What is required -> Of the lines below, write out exactly those from the line with "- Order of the" through the line with "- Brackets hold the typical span", both included, and skip the rest.

BEGIN

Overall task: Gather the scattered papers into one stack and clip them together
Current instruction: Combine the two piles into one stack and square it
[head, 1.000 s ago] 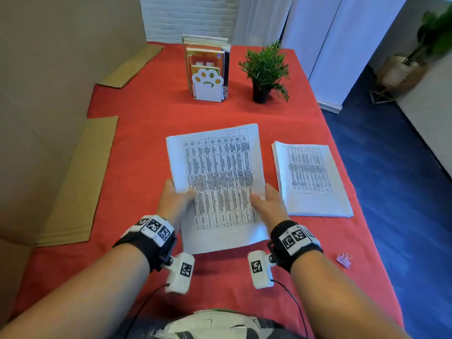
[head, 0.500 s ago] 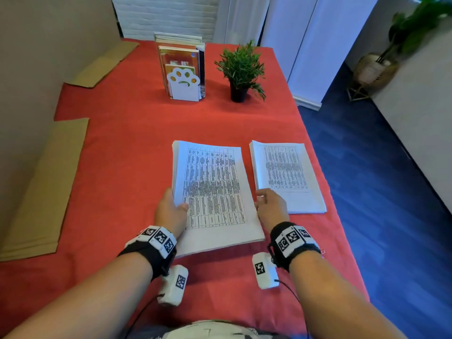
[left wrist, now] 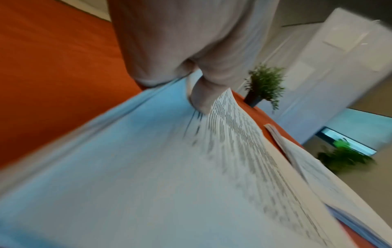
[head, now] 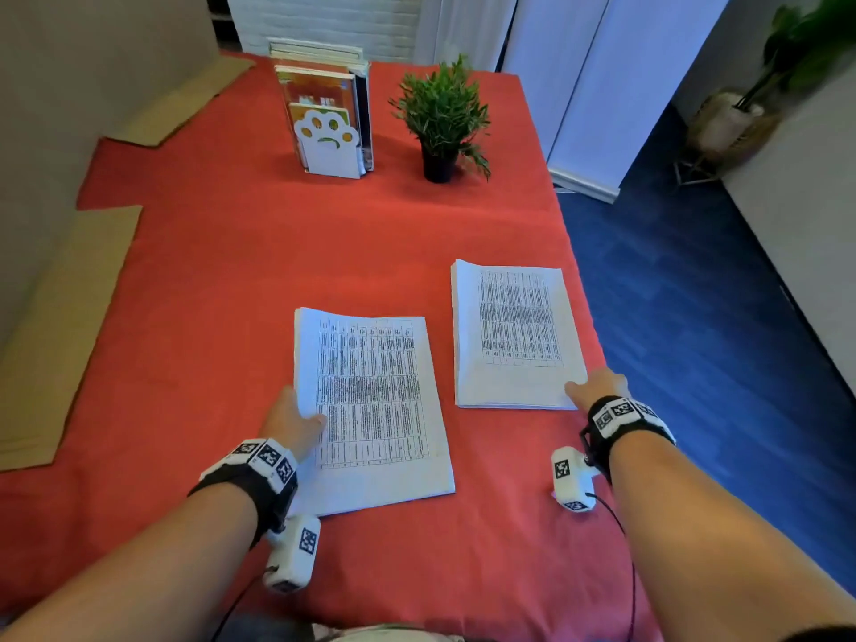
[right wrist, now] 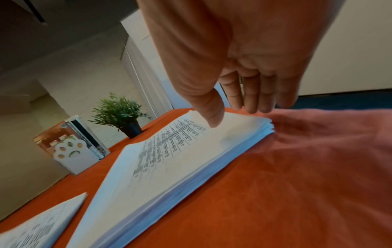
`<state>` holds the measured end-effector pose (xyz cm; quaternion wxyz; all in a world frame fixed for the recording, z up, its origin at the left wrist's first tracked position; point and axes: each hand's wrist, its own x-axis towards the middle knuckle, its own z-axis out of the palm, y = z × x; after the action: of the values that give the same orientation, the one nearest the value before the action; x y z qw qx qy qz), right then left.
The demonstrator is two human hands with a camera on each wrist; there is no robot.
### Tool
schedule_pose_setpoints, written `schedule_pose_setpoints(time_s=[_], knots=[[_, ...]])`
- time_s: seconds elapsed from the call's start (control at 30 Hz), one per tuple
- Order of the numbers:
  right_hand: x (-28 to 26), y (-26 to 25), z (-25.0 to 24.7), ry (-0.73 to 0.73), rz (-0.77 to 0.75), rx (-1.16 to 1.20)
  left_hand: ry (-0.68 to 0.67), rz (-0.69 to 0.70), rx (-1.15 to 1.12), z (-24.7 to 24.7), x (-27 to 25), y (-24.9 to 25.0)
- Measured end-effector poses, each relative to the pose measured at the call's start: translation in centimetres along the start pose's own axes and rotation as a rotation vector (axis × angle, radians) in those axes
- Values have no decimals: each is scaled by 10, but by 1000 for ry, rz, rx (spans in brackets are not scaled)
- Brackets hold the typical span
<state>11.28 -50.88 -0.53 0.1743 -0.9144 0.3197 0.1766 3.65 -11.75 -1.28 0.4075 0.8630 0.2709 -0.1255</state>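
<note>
The left hand (head: 292, 421) rests at the left edge of the near stack of papers (head: 370, 410), its thumb lying on the top sheet; in the left wrist view the other fingers are hidden behind the paper edge, so I cannot tell if they are spread or curled under it. This stack lies a little turned on the red tablecloth (head: 278, 252), and the sheets at its near corner do not look fully aligned.

The right hand (head: 597, 386) is at the near right corner of the second stack (head: 512, 335), just beside the first one on the right. In the right wrist view the thumb (right wrist: 212, 107) presses on the top sheet and the four fingers (right wrist: 254, 94) are together, pointing down behind the corner, not yet closed on it.

This second stack lies close to the right edge of the table. If the right hand lifts only the corner, I think the loose sheets can fan out or slide to the floor. If the left hand relaxes, the near stack may shift on the cloth.

Farther away stand a bookend with books (head: 331, 127) and a small potted plant (head: 440, 118). I see no clip in these views
</note>
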Motion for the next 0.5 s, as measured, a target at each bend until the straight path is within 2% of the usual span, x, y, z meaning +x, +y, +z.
schedule_pose_setpoints(time_s=[0.13, 0.23, 0.37, 0.43, 0.5], knots=[[12, -9, 7, 4, 47, 38, -55, -179, -183, 0, 8, -6], [18, -15, 7, -21, 67, 121, -64, -250, -231, 0, 15, -8], [26, -22, 8, -124, 30, 256, -74, -259, -147, 0, 16, -7], [19, -30, 2, -98, -33, 333, -81, -254, -126, 0, 15, -7], [10, -40, -9, -2, -128, 406, -91, -262, -146, 1, 14, -7]])
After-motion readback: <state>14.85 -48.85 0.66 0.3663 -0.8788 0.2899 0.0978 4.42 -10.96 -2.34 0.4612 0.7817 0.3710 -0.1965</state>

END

Response to this task ->
- Order of the numbers:
  right_hand: x (-28 to 26), y (-26 to 25), z (-25.0 to 24.7), ry (-0.73 to 0.73), rz (-0.77 to 0.75), rx (-1.16 to 1.20)
  left_hand: ry (-0.68 to 0.67), rz (-0.69 to 0.70), rx (-1.15 to 1.12), z (-24.7 to 24.7), x (-27 to 25), y (-24.9 to 25.0)
- Measured end-effector poses, each relative to the pose measured at the call's start: translation in centimetres along the start pose's own axes and rotation as a rotation vector (axis × angle, radians) in those axes
- Values have no decimals: each is scaled by 10, but by 1000 for ry, rz, rx (spans in brackets are not scaled)
- Brackets hold the typical span

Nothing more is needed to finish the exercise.